▶ **Exercise aim**:
Transcribe each line of the material as it is, and drop any picture.

▶ **Recorded information**:
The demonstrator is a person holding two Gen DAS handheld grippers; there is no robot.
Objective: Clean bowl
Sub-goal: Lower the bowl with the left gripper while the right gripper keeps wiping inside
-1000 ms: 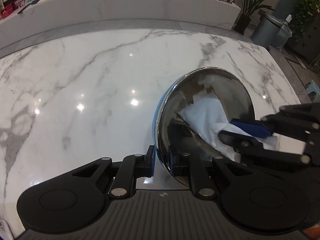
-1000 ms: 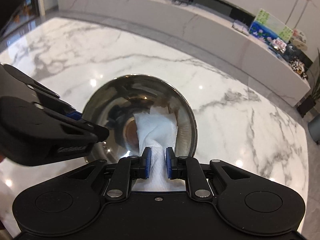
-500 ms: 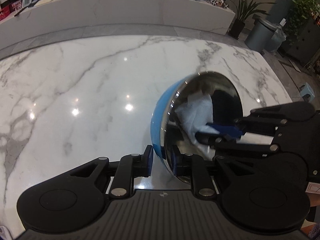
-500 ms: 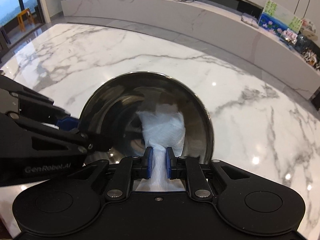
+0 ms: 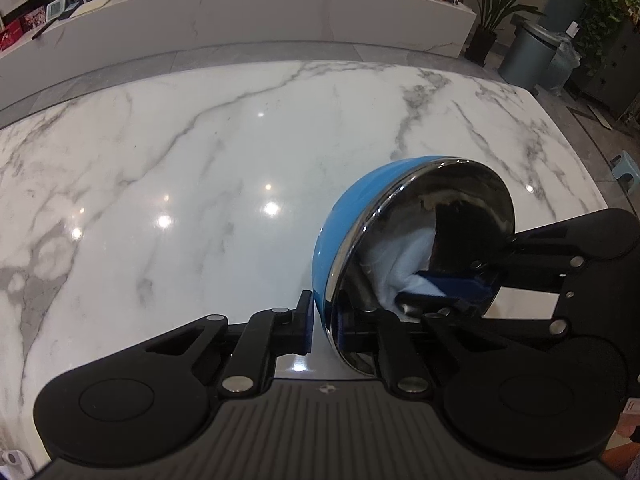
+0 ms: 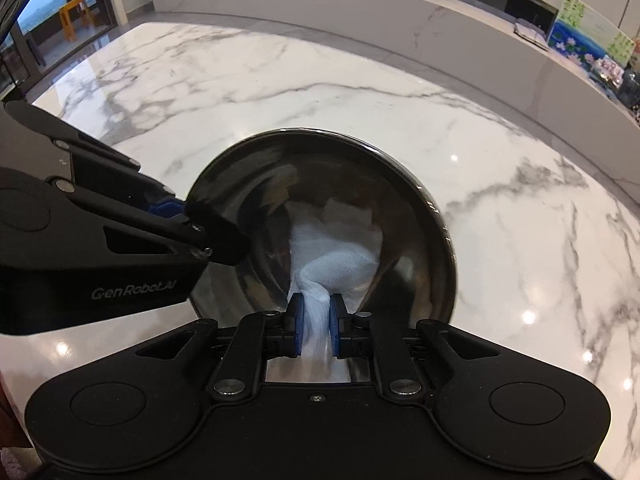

▶ **Answer to the problem**:
The demonstrator is a person holding two Gen DAS handheld grippers; there is no robot.
Objective: Clean bowl
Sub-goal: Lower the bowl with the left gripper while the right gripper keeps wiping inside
-1000 ms: 
-1000 ms: 
-500 ms: 
-500 ms: 
+0 ms: 
+0 ms: 

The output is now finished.